DCR strikes out on park maintenance,
little leagues say
June 1, 2006

By Patrick McGroarty
Reporter Staff

Each spring and summer, Kevin Monahan guides 140 girls aged from kindergarten through high school through a season's worth of batting practice and pop flies as the organizer of the St. Brendan's softball league.

The quality of Toohig Park, where the league holds its games and practices, has always had something of an endearing quality to it: there are too few trash barrels, and heavy rains can turn the clay infield into a nightmare for flighty fielders.

But in the past two seasons, Monahan says the quality of maintenance at the park has reached an all-time low.

"The grass has gotten so long that what would normally be a good hit just dies," said Monahan. "We're literally out there looking for balls after practice as opposed to fielding them."
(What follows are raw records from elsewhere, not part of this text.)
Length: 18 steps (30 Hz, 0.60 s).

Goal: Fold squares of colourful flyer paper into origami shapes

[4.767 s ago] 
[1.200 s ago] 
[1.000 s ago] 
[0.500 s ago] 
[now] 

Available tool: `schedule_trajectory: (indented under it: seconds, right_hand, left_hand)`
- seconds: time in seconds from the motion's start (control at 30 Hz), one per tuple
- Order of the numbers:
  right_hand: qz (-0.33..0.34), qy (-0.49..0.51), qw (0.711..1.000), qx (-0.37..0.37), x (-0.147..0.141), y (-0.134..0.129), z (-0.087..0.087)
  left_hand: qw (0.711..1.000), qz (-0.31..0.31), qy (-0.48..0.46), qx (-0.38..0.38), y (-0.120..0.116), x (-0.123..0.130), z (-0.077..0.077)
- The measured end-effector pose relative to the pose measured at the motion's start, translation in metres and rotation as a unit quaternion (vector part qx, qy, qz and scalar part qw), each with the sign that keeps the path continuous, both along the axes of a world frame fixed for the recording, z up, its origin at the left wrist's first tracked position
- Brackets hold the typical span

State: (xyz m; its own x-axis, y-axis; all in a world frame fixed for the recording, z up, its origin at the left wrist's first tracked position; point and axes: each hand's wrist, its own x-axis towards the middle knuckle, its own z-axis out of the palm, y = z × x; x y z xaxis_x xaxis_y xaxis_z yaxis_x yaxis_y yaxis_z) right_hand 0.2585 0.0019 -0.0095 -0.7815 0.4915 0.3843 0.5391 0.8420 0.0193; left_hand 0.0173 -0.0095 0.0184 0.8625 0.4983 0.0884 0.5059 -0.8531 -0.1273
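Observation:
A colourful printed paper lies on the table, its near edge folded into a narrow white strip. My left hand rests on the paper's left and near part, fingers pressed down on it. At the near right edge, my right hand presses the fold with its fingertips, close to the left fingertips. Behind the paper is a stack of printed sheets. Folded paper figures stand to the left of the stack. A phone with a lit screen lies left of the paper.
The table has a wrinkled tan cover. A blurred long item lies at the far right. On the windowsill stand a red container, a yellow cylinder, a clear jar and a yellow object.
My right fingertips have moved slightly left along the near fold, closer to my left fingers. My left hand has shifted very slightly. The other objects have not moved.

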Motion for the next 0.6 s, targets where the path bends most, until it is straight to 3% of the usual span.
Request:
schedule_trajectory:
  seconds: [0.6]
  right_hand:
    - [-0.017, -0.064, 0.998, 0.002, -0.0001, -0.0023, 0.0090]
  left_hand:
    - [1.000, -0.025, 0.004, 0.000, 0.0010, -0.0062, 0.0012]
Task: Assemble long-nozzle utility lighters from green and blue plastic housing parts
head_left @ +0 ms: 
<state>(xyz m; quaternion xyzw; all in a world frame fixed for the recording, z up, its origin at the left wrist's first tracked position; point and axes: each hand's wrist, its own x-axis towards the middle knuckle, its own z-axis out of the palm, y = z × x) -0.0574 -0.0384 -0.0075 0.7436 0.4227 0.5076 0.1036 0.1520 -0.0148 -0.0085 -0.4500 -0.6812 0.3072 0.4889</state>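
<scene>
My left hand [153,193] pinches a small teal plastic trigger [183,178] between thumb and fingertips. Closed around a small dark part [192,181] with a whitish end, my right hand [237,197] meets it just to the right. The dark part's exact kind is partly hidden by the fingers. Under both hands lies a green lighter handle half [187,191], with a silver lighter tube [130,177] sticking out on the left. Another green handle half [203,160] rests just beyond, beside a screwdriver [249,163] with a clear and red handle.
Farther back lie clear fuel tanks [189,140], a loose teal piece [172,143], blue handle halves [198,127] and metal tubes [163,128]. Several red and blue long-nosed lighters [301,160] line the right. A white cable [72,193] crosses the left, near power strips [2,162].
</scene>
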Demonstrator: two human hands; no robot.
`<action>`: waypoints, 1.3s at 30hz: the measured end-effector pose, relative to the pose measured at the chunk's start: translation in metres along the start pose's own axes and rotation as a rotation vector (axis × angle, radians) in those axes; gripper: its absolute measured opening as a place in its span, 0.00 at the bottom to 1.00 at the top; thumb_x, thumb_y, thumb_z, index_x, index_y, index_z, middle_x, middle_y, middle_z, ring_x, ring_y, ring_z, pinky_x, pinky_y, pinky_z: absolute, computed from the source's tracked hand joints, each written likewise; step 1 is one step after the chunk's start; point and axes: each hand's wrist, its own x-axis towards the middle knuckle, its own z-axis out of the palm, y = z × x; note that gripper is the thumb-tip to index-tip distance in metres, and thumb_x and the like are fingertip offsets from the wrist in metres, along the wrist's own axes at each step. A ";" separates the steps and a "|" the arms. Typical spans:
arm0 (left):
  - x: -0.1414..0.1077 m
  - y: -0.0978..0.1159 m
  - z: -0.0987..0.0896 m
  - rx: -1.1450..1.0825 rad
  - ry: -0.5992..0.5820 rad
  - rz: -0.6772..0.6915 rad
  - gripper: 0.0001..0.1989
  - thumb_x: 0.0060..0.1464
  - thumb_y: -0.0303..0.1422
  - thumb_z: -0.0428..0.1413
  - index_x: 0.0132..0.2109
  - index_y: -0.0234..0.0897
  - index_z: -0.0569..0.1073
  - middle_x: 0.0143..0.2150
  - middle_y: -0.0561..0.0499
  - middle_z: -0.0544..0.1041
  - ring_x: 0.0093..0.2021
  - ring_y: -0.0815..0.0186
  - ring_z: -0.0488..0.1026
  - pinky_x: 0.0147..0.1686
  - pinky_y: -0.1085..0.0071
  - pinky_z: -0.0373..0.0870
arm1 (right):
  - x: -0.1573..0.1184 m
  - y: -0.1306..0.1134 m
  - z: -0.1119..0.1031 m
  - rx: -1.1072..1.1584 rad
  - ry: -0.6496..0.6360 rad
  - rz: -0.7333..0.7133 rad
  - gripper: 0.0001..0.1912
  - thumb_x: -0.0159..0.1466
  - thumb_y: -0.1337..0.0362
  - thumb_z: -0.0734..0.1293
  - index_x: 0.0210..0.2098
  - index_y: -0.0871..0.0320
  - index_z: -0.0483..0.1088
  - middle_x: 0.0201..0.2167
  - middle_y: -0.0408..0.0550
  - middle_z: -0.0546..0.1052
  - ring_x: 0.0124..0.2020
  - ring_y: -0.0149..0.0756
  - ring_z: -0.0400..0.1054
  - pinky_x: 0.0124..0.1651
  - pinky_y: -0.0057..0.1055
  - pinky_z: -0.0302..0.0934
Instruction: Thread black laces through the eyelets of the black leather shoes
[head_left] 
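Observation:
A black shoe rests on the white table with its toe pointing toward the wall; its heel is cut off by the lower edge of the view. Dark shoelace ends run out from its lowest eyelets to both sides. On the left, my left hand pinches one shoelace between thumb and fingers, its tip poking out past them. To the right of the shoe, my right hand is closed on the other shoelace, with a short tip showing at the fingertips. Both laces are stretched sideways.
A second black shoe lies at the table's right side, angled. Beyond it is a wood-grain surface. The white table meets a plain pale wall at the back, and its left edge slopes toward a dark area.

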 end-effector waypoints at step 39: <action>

Tom Leahy, president of the Cedar Grove Little League, understands his frustration. Leahy said that the Department Conservation and Recreation (DCR), which maintains Toohig Park, McMorrow Park, and Ventura Park among others in the neighborhood, have slipped drastically in their ability to regularly pick up rubbish, mow the grass, and maintain playing fields for both leagues.

Recently, Leahy sent an e-mail to the parents of every young slugger in the Cedar Grove league urging them to contact DCR Commissioner Steve Burrington to express their concern. While he is unsure how many parents took up the cause, his own efforts to contact the DCR did yield a response from the DCR's communications office. According to Leahy, he was informed that the root of the problem was a cut in funding at the state level. A portion of the DCR budget goes to the salary of seasonal employees, often high school and college students, who are responsible for maintaining fields such as Toohig. Leahy said he was informed that a decrease in funding meant a decrease in the amount of seasonal positions available.

State Representative Martin Walsh, who sponsors a little league team in Savin Hill, acknowledged that the department's funding had been cut and that the grass at McMorrow field often grows a bit long, but said that a level of accountability is required of all state organizations.

"We need to reallocate some resources here," said Walsh. "I don't like being critical of state agencies, but you can't hide behind the fact that the legislature has cut your budget as an excuse for poor services."

Vanessa Gulati, press secretary for the DCR's Executive Office of Environmental Affairs, said that the level of funding allocated to seasonal employees to maintain the parks in question had held steady at approximately $2 million per summer since the DCR was created combining the Metropolitan District Commission and the Department of Environmental Management in 2003. She suggested that heavy rainfall this spring and a shortage of seasonal workers prior to high school and college dismissal may have caused the perceived dip in DCR services.

"We got a couple of calls about the length of the grass right after all the rain, and the real problem here is that the grass was not mowed because of the weather," said Gulati. "We don't expect to hear complaints again, and we're in the process of putting together a regular schedule for maintenance."

Leahy acknowledged that since the rain stopped and his complaints began, the grass has been mowed and the lines repainted. But he said he would reserve any sounds of satisfaction until a time when that kind of response became the norm. "It's gotten to the point where they wait until somebody calls, and they shouldn't" said Leahy. "I can live with the weeds if they would just cut the grass."